BEGIN DATA

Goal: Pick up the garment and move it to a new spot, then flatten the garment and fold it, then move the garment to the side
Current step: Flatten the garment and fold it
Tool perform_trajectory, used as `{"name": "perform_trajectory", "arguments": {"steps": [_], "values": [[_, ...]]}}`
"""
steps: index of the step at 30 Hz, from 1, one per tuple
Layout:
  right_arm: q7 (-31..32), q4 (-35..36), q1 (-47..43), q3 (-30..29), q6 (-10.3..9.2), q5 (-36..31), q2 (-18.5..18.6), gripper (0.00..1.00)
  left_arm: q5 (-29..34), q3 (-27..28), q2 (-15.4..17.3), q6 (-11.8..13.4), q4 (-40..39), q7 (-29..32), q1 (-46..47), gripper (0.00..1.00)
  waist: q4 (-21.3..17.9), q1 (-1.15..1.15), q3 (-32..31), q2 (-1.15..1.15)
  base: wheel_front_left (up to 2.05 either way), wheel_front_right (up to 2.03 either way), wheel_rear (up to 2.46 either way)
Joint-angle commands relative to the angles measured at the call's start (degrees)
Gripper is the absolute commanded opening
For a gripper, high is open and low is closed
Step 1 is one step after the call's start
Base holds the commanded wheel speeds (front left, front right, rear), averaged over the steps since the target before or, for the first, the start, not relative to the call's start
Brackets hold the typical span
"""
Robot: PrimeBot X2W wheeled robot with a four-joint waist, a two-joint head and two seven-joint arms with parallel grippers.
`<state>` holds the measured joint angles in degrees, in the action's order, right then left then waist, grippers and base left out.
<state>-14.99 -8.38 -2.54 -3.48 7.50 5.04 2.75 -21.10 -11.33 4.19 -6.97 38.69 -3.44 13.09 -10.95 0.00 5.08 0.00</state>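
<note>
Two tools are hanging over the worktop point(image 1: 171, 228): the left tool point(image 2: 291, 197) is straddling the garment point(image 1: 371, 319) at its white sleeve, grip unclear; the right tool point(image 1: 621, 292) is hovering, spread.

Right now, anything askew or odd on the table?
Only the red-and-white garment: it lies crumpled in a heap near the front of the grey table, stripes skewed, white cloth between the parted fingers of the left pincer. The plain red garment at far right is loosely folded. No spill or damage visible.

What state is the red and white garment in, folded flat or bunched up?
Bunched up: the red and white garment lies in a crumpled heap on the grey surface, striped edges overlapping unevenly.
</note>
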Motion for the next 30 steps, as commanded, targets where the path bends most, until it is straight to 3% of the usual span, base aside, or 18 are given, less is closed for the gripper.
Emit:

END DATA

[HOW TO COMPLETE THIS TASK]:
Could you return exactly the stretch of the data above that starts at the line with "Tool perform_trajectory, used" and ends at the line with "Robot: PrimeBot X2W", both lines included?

[RESPONSE BOX]:
Tool perform_trajectory, used as `{"name": "perform_trajectory", "arguments": {"steps": [_], "values": [[_, ...]]}}`
"""
steps: index of the step at 30 Hz, from 1, one per tuple
Layout:
  right_arm: q7 (-31..32), q4 (-35..36), q1 (-47..43), q3 (-30..29), q6 (-10.3..9.2), q5 (-36..31), q2 (-18.5..18.6), gripper (0.00..1.00)
  left_arm: q5 (-29..34), q3 (-27..28), q2 (-15.4..17.3), q6 (-11.8..13.4), q4 (-40..39), q7 (-29..32), q1 (-46..47), gripper (0.00..1.00)
  waist: q4 (-21.3..17.9), q1 (-1.15..1.15), q3 (-32..31), q2 (-1.15..1.15)
  base: wheel_front_left (up to 2.05 either way), wheel_front_right (up to 2.03 either way), wheel_rear (up to 2.46 either way)
Joint-angle commands relative to the angles measured at the call's start (degrees)
Gripper is the absolute commanded opening
For a gripper, high is open and low is closed
Step 1 is one step after the call's start
Base holds the commanded wheel speeds (front left, front right, rear), averaged over the steps since the target before or, for the first, the start, not relative to the call's start
Brackets hold the typical span
"""
Robot: PrimeBot X2W wheeled robot with a four-joint waist, a two-joint head and two seven-joint arms with parallel grippers.

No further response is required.